Atmospheric chemistry occurs within a fabric of profoundly complicated atmospheric dynamics. The results of this coupling of dynamics and chemistry are often unexpected. Witness the unique combination of dynamical forces that lead to a wintertime polar vortex over Antarctica, with the concomitant formation of polar stratospheric clouds that serve as sites for heterogeneous chemical reactions involving chlorine compounds resulting from anthropogenic chlorofluorocarbons—all leading to the near total depletion of stratospheric ozone over the South Pole each spring; witness the nonlinear, and counterintuitive, dependence of the amount of ozone generated by reactions involving hydrocarbons and oxides of nitrogen (NOx) at the urban and regional scale—although both hydrocarbons and NOx are ozone precursors, situations exist where continuous emission of more and more NOx actually leads to less ozone.

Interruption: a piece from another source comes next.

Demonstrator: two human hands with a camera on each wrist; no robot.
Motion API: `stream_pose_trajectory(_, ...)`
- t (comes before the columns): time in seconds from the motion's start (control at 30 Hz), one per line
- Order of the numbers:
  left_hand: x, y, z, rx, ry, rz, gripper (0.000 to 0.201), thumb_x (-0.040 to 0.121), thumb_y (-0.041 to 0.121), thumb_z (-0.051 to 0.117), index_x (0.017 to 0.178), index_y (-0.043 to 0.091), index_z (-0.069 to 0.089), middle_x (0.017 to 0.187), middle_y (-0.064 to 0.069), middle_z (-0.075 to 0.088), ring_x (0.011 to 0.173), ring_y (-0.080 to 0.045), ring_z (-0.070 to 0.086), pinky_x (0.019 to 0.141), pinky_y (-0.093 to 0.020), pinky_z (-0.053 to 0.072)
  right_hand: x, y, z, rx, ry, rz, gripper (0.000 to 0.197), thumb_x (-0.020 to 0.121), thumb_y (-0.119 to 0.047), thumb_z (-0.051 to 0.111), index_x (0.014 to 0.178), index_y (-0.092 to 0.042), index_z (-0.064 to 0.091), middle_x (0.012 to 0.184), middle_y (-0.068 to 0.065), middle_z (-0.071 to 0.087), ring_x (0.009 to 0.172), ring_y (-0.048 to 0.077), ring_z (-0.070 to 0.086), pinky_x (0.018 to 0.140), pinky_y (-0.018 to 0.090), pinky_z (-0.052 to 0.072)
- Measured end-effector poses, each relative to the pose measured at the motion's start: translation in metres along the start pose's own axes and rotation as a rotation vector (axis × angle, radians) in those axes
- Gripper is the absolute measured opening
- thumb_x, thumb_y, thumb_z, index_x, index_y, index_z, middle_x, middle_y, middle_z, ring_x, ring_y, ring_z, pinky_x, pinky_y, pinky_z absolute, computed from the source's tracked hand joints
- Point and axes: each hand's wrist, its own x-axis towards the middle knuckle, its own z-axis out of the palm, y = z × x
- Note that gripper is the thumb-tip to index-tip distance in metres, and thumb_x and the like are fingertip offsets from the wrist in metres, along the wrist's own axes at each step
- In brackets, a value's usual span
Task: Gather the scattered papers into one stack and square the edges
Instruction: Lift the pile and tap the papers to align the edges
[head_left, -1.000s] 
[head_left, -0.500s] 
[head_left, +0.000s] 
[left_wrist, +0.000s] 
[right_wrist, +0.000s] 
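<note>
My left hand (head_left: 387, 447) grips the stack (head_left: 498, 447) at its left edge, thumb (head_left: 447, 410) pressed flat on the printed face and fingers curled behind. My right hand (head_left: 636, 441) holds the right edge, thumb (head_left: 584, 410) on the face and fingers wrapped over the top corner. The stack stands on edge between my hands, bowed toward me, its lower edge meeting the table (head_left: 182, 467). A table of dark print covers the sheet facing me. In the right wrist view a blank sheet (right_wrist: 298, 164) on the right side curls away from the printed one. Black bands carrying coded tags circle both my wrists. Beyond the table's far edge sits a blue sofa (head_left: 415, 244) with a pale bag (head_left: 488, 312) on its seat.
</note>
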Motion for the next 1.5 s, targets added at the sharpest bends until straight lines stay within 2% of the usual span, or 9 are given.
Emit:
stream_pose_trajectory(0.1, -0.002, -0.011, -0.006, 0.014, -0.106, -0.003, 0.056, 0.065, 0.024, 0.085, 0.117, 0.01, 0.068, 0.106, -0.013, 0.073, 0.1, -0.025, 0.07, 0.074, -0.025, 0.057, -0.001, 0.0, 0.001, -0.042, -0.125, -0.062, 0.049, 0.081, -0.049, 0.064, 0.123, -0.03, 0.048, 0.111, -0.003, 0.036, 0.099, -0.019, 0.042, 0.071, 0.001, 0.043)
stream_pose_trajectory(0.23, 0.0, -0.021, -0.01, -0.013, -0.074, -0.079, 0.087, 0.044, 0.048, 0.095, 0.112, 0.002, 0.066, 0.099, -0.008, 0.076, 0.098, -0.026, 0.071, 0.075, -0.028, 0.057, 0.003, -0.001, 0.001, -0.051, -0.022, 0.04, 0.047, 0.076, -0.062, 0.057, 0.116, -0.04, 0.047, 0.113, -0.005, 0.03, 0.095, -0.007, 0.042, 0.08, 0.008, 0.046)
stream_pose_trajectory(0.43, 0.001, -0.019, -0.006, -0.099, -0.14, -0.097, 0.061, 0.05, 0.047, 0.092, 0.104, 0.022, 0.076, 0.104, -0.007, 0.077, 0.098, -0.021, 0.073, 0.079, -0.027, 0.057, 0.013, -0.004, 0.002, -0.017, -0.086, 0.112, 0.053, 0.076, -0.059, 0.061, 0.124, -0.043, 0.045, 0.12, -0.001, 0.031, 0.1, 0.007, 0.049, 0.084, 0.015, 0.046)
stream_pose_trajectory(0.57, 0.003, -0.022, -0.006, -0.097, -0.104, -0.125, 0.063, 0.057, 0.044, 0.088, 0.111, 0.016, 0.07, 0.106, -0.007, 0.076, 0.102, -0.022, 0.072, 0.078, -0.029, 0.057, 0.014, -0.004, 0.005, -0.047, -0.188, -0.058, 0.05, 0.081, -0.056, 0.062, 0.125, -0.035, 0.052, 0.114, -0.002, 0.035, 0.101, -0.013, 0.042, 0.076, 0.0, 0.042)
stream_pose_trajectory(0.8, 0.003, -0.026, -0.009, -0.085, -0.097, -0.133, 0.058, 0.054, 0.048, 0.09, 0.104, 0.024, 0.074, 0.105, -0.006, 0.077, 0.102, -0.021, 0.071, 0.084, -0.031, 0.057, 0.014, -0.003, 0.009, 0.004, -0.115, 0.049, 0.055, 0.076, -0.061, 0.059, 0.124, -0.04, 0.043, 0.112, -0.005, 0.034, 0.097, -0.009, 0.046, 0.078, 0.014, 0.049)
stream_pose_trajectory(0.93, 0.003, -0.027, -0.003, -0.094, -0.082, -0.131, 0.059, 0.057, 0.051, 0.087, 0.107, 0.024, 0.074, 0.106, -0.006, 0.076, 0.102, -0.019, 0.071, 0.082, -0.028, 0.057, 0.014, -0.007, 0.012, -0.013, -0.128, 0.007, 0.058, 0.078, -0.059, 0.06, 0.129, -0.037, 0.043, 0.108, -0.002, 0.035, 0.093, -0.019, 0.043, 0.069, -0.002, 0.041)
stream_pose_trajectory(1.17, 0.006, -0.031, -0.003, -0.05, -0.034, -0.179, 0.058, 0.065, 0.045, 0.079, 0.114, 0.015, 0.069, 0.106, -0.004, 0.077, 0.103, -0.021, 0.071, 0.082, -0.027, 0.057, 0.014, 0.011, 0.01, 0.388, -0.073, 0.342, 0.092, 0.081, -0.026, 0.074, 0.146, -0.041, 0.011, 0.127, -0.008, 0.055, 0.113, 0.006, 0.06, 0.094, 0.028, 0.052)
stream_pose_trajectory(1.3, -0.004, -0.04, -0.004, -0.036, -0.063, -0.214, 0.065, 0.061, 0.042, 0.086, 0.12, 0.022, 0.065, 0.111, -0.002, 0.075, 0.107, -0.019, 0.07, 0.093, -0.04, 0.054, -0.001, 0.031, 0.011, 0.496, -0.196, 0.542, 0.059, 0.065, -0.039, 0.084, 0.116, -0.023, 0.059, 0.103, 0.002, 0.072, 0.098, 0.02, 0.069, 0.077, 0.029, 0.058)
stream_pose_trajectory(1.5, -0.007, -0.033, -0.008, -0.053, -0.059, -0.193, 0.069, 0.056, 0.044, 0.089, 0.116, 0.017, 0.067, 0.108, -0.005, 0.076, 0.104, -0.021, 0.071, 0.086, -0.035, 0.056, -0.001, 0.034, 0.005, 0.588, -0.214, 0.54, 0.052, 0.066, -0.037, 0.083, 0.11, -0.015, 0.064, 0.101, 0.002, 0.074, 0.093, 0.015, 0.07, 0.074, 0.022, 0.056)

The chemical constituents of the atmosphere do not go through their life cycles independently; the cycles of the various species are linked together in a complex way. Thus a perturbation of one component can lead to significant, and nonlinear, changes to other components and to feedbacks that can amplify or damp the original perturbation.

In many respects, at once both the most important and the most paradoxical trace gas in the atmosphere is ozone (O3). High in the stratosphere, ozone screens living organisms from biologically harmful solar ultraviolet radiation; ozone at the surface, in the troposphere, can produce adverse effects on human health and plants when present at levels elevated above natural. At the urban and regional scale, significant policy issues concern how to decrease ozone levels by controlling the ozone precursors—hydrocarbons and oxides of nitrogen. At the global scale, understanding both the natural ozone chemistry of the troposphere and the causes of continually increasing background troposheric ozone levels is a major goal.